WHAT IS REQUIRED — Begin at the line containing "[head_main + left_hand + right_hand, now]" in the data below and go on through the line containing "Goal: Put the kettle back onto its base", repeating each line exactly; include both ends and no other line.

DATASET RECORDS —

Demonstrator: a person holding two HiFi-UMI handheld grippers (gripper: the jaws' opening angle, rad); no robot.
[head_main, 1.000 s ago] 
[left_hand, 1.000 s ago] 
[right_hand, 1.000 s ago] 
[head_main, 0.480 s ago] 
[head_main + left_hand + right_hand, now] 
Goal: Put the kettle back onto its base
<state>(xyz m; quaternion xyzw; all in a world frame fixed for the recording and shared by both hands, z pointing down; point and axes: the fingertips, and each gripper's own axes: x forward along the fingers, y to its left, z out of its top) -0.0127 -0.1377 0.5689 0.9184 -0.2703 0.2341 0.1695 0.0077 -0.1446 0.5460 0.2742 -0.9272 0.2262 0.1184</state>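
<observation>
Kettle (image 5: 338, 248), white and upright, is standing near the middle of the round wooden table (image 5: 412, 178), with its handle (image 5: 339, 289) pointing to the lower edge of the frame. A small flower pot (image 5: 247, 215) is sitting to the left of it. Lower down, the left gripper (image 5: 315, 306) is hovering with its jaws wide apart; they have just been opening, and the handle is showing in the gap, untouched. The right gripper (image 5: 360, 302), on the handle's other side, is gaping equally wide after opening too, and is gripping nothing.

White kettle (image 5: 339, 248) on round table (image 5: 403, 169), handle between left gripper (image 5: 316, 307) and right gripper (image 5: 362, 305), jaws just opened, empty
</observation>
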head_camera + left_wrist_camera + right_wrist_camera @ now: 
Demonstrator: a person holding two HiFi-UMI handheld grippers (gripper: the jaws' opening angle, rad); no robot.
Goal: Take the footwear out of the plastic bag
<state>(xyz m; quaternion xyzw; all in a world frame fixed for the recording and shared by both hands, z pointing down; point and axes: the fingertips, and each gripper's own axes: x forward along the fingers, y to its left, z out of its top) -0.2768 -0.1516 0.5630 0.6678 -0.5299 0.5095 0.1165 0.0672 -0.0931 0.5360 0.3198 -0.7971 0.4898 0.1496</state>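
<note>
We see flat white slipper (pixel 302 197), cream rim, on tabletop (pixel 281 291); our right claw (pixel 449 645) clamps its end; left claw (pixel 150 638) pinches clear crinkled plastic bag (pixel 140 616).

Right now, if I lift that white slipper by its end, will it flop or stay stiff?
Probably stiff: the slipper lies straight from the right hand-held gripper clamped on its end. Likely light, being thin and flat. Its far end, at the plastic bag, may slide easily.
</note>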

THE ANSWER —
[head_main + left_hand + right_hand, now] 
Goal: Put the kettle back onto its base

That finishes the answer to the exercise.